## Exercise
Go through the listing and pick out each line with the word "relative" in it.

══ The data

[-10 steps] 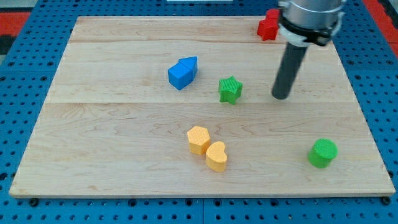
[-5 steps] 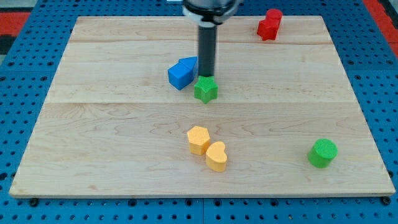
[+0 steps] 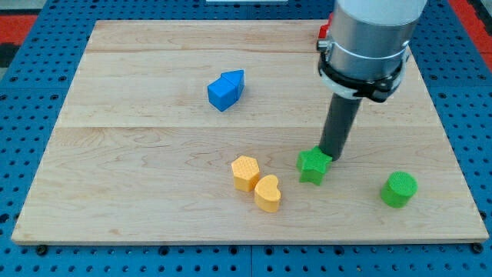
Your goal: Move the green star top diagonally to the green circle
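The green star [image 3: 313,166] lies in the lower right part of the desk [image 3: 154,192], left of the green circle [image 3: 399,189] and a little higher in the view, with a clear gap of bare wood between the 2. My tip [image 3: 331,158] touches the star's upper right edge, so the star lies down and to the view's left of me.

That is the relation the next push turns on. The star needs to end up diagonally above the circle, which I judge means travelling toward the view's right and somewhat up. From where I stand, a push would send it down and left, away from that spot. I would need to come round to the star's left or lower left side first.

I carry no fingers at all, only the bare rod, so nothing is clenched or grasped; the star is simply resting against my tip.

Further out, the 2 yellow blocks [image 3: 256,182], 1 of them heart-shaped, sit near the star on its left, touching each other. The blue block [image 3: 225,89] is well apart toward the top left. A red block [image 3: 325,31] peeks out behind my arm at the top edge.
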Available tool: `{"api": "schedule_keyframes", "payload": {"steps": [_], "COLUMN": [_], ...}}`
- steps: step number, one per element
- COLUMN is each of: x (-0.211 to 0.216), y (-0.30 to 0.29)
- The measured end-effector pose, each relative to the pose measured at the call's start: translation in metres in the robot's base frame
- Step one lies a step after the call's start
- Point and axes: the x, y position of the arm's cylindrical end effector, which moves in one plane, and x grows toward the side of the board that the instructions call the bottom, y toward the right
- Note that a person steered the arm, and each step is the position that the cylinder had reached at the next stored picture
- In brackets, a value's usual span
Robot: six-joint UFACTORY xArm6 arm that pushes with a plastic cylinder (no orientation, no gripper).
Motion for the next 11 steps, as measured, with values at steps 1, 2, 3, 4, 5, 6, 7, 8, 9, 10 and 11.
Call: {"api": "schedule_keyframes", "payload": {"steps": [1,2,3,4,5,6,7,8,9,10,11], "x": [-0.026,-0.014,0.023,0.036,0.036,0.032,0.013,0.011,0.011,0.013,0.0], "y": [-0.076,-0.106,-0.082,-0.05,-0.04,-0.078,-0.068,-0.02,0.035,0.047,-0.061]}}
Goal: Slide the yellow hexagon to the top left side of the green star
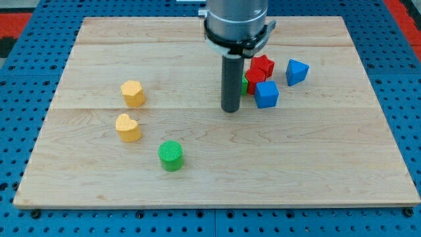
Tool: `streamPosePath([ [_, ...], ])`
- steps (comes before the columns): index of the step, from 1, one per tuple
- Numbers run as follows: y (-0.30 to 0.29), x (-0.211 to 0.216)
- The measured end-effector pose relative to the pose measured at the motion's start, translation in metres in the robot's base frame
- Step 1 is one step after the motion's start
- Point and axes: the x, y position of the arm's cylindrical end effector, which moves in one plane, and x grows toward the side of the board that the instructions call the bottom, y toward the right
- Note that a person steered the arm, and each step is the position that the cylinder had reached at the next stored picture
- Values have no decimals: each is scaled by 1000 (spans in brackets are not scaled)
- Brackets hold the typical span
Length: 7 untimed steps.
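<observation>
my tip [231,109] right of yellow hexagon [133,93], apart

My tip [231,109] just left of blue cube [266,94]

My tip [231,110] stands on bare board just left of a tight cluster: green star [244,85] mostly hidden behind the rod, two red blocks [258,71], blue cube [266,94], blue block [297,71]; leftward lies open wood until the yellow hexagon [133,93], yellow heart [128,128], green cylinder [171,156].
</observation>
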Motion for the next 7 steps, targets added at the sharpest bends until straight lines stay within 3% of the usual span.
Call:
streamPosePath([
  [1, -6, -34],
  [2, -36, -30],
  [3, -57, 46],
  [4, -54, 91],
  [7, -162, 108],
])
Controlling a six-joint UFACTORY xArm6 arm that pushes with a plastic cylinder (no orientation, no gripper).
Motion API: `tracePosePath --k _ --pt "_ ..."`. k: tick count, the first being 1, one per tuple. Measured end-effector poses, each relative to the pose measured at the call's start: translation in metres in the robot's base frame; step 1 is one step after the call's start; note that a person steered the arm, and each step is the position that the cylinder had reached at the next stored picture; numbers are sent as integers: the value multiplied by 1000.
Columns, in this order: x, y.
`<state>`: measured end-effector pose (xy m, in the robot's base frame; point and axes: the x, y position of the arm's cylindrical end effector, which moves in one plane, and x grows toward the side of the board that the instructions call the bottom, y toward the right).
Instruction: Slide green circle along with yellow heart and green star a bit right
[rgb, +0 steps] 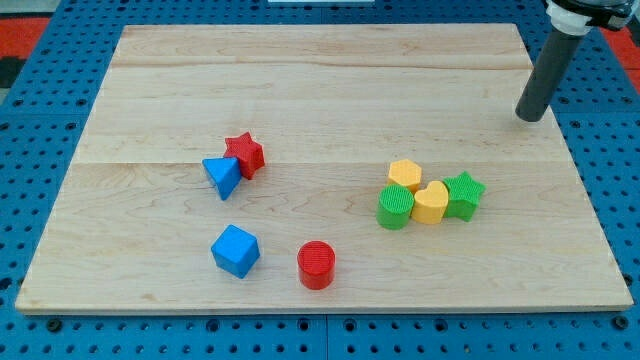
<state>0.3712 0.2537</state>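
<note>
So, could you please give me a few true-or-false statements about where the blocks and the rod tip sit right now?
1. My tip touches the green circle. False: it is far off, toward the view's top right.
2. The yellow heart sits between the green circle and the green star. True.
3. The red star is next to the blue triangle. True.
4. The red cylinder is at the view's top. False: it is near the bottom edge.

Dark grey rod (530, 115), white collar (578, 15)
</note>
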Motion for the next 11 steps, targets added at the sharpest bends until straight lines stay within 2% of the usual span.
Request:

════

## Answer below
- The measured end-effector pose, each relative to the pose measured at the call's start: translation in metres in the robot's base frame
- The measured end-effector pose relative to the pose measured at the motion's start, translation in metres in the robot's base frame
Motion API: `tracePosePath --k _ --pt "_ ..."`. k: tick count, the first being 1, one per tuple. Measured end-effector poses, each relative to the pose measured at the call's start: translation in metres in the robot's base frame; step 1 is one step after the call's start; note that a person steered the arm, and each step is the position that the cylinder had reached at the next stored picture; numbers are sent as integers: the value multiplied by 1000.

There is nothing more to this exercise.